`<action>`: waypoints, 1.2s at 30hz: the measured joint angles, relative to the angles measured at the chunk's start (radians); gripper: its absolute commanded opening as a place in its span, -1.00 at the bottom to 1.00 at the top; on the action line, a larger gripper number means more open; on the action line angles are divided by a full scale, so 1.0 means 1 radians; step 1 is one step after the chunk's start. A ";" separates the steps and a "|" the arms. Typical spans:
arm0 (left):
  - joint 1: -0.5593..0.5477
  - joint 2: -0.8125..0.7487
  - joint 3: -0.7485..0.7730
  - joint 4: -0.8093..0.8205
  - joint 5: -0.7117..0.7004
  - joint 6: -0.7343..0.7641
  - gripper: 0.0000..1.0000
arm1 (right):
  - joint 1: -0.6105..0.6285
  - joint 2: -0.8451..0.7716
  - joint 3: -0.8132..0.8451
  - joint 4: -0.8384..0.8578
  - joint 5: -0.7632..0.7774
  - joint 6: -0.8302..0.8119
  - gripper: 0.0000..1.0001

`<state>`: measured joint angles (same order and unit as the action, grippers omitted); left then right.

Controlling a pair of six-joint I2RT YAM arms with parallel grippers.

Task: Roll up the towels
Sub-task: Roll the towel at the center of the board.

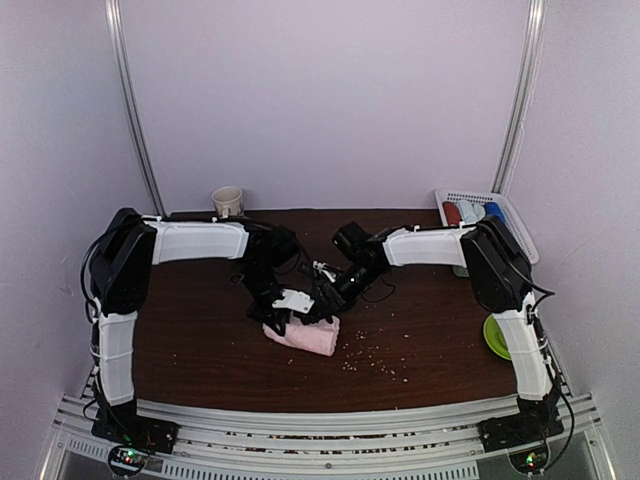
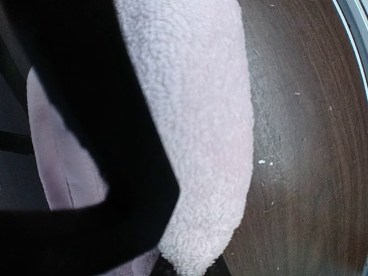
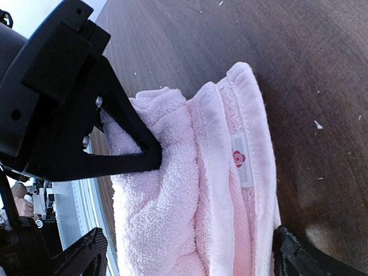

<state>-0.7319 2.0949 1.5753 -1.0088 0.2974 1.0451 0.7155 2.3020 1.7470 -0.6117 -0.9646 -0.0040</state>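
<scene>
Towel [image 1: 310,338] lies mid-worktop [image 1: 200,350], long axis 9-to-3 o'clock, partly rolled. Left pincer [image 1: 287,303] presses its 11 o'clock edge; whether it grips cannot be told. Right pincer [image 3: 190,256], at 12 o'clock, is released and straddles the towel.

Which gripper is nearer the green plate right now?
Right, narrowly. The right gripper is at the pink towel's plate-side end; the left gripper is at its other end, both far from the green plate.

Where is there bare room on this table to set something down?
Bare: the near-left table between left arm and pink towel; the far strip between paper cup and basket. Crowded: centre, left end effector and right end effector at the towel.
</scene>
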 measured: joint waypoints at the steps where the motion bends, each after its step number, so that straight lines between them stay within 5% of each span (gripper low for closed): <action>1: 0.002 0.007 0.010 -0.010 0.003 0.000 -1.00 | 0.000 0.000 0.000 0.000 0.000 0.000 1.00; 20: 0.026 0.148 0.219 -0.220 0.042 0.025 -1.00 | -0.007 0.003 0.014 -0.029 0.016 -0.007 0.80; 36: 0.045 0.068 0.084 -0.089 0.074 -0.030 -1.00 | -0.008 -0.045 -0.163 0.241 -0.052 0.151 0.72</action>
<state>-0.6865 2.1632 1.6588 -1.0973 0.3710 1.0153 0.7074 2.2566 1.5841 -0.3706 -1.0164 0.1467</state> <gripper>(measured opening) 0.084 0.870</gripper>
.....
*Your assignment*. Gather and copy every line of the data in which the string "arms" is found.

*Response for this exercise*.
`<action>`: waypoints, 1.2s at 30hz: the measured joint angles, relative to the angles measured at the chunk's start (radians); gripper: its absolute commanded opening as a place in its span, -1.00 at the bottom to 1.00 at the top; on the action line, a larger gripper number means more open; on the action line angles are divided by a full scale, so 1.0 means 1 radians; step 1 is one step after the chunk's start. A ";" separates the steps and a "|" the arms. Typical spans:
Controlling a pair of six-joint I2RT YAM arms with parallel grippers.

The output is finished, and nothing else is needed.